Nutrition parentérale pédiatrique: incompatibilité entre le cuivre et la cystéine

En pédiatrie, la nutrition parentérale a une importance capitale afin d’assurer la croissance d’enfants trop malades pour être alimentés par voie entérale. En néonatologie, elle est d’autant plus importante en raison de l’immaturité du tube digestif des bébés prématurés et des complications comme l’entérocolite nécrosante.

La nutrition parentérale est un mélange complexe de plusieurs solutions de nutriments, d’électrolytes, de vitamines, et d’oligo-éléments. Tous ces composants peuvent présenter des incompatibilités ou interactions entre eux; la préparation de ces solutions par des pharmaciens compétents en la matière est donc importante.

L’incompatibilité la plus connue inhérente à ce type de solution est la précipitation du calcium avec le phosphore inorganique. Dans les années 90, la FDA aux États-Unis a émis une série de recommandations suite à des décès en lien avec la préparation de solutions de nutrition parentérale où des précipités de phosphate de calcium s’étaient formés. La recommandation la plus importante qui s’était dégagée de ces événements était la filtration des solutions lors de l’infusion, à l’aide de filtres 0,22 µm pour les solutions de type 2-en-1 et 1,2 µm pour les solutions de type 3-en-1.

En néonatologie, les solutions d’acides aminés utilisés comme nutriments dans la nutrition parentérale peuvent contenir de la cystéine, car cet acide aminé permet de favoriser une meilleure solubilité phospho-calcique en abaissant le pH de la solution. Il s’agit également d’un acide aminé conditionnellement essentiel chez les bébés prématurés. Il était connu depuis les années 80 et 90, mais cette information ne semblait pas définitive, que les solutions d’acides aminés qui contiennent de la cystéine pourraient réagir avec le cuivre contenu dans les solutions d’oligo-éléments et produire un précipité.
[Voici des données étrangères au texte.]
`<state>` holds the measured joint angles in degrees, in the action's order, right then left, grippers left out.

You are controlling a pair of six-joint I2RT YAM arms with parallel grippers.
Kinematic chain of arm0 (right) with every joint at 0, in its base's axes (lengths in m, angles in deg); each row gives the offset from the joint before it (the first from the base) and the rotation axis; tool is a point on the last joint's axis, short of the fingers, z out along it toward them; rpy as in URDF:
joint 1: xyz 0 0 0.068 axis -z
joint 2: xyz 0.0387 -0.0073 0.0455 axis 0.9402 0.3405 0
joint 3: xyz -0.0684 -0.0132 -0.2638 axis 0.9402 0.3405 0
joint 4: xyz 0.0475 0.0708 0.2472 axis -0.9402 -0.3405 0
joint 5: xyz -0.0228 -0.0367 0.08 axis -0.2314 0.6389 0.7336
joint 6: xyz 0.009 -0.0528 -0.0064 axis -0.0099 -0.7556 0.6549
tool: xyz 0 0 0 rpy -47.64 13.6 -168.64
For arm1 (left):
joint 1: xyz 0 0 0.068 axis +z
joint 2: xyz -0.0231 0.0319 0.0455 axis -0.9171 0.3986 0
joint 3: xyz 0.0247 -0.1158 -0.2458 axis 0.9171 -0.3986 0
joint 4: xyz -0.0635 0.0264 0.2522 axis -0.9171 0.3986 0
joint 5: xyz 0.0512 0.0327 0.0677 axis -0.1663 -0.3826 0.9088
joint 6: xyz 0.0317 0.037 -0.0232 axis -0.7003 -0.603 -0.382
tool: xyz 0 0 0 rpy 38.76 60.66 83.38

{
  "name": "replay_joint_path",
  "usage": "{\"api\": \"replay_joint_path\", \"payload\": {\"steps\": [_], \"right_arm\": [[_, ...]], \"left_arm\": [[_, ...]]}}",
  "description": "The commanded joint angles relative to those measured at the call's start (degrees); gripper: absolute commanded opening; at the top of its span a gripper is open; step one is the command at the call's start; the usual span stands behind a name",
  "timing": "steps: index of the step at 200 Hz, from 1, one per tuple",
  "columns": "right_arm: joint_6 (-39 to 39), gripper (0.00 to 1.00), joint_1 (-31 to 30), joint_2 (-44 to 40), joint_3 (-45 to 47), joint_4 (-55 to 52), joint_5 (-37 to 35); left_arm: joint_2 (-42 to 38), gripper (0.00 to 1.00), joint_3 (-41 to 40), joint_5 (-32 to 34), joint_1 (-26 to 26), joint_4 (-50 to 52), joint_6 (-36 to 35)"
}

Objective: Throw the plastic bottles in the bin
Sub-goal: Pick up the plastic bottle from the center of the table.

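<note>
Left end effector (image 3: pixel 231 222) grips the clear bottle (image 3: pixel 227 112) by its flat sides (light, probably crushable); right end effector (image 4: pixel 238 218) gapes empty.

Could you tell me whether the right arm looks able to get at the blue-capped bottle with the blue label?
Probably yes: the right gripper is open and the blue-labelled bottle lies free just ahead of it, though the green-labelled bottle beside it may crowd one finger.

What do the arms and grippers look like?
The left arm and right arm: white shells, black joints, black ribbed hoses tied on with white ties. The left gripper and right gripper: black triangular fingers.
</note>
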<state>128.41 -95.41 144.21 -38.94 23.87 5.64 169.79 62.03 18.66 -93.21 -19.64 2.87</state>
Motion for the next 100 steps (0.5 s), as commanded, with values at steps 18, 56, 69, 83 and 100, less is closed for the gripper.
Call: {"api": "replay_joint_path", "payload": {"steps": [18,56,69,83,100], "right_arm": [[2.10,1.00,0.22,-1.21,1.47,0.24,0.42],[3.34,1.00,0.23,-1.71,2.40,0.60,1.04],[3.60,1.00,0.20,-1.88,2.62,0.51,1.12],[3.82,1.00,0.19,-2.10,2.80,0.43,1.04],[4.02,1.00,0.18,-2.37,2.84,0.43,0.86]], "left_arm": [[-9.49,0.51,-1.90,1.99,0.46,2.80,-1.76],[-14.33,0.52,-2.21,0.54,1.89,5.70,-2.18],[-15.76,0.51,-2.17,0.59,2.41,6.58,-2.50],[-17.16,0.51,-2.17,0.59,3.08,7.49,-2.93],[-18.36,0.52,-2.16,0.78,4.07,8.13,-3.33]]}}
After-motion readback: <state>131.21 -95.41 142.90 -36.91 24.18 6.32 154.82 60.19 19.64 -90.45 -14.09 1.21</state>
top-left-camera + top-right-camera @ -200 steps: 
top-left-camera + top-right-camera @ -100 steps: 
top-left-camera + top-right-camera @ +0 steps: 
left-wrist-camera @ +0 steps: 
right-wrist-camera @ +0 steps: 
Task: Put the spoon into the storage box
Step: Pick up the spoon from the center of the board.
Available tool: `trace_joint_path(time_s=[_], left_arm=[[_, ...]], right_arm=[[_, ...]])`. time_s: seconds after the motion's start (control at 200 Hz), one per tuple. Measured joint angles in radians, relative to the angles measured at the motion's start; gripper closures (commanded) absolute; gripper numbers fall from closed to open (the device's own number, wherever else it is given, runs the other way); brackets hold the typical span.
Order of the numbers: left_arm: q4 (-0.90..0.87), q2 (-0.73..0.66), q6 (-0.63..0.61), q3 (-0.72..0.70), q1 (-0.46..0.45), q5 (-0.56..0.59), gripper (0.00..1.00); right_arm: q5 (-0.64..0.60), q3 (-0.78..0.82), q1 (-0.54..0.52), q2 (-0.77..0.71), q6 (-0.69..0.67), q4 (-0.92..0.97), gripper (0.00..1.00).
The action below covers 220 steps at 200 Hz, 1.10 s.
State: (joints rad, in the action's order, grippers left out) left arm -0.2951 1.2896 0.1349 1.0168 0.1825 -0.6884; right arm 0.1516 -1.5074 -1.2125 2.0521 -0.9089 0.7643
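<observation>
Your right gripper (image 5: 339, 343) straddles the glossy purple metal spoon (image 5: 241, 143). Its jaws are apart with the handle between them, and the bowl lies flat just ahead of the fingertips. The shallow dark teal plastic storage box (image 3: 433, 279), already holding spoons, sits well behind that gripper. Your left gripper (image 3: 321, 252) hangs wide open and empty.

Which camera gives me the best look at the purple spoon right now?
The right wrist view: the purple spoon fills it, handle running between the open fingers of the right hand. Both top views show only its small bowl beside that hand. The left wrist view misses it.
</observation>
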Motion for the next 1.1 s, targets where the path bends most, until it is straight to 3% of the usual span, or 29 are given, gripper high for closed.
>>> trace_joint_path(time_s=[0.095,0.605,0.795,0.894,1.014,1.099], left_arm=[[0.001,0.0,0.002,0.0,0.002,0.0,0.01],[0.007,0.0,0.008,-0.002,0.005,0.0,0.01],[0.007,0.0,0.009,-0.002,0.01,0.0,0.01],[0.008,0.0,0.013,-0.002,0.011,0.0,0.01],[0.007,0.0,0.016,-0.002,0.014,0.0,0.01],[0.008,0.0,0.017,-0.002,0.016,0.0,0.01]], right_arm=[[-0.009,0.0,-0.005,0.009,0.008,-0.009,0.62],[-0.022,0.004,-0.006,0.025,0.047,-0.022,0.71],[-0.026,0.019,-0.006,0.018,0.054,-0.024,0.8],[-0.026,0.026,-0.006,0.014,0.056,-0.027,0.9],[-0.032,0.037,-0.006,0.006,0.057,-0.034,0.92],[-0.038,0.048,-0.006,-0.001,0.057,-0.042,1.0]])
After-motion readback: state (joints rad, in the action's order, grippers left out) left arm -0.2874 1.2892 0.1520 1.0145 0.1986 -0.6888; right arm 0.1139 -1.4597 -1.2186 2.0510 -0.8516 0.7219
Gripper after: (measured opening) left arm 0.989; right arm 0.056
J’ai publié un article sur cette incompatibilité dans le CJHP en 2014 suite à des observations de plusieurs de mes collègues et de moi-même. Après une revue de littérature, j’ai pu trouver quelques rapports de cas et analyses physico-chimiques remontant jusqu’aux années 80 décrivant ce genre de phénomène. Cependant, les publications sont assez difficiles à retrouver; certaines sont des présentations de congrès, et l’une d’entre elles est une thèse de doctorat faite dans les années 90. Dans cet article, je mentionnais que l’administration d’une nutrition parentérale sans cuivre à long terme n’était pas recommandée car la déficience en cuivre qui pourrait en résulter peut mener à des anomalies hématologiques et osseuses. Dans un article des années 90, il y avait une hypothèse selon laquelle la concentration plus faible en cuivre dans certaines solutions pourrait expliquer l’absence de précipitation lorsque la solution est plus diluée.

Depuis cet article, au moins deux autres publications avec des méthodes bien plus élaborées ont fait le même constat.

En avril 2015, Santé Canada a émis un avis recommandant de ne plus mélanger de solutions d’oligo-éléments aux acides aminés contenant de la cystéine afin de prévenir cette incompatibilité. Le problème est que la monographie canadienne du seul produit d’oligo-éléments pédiatriques disponible au Canada ne mentionne aucun mode d’administration en dehors de la nutrition parentérale, et je n’ai pu retrouver aucune telle modalité en cherchant dans la littérature. J’imagine qu’ils ont reçu beaucoup de commentaires à cet effet, car le 21 avril 2015, l’avis a été révisé afin d’insister plutôt sur l’utilisation de filtres 0,22 µm, d’un mode d’administration 2-en-1, et l’inspection visuelle de la solution et des filtres afin de cesser l’infusion de toute solution qui présenterait des signes de précipitation.

La semaine dernière, un nouvel avis sur cette situation a été émis afin de préciser qu’en cas de précipitation, la solution filtrée à l’aide de filtres 0,22 µm ou 1,2 µm, selon le mode de préparation 2-en-1 ou 3-en-1, respecterait les limites de matières particulaires de l’USP. Il n’est donc plus nécessaire de cesser l’infusion en cas de précipitation. Néanmoins, il est prévisible que la quantité de cuivre infusée au patient sera moindre; un suivi des niveaux de cuivre peut donc être requis dans le cadre d’une nutrition parentérale à long terme. La monographie canadienne du produit d’acides aminés a été mise à jour à la lumière de ces données.

Je ne sais pas si c’est la fin de cette saga, mais je crois qu’il y a là une belle opportunité de recherche pour mieux caractériser cette interaction et la manière de la prévenir.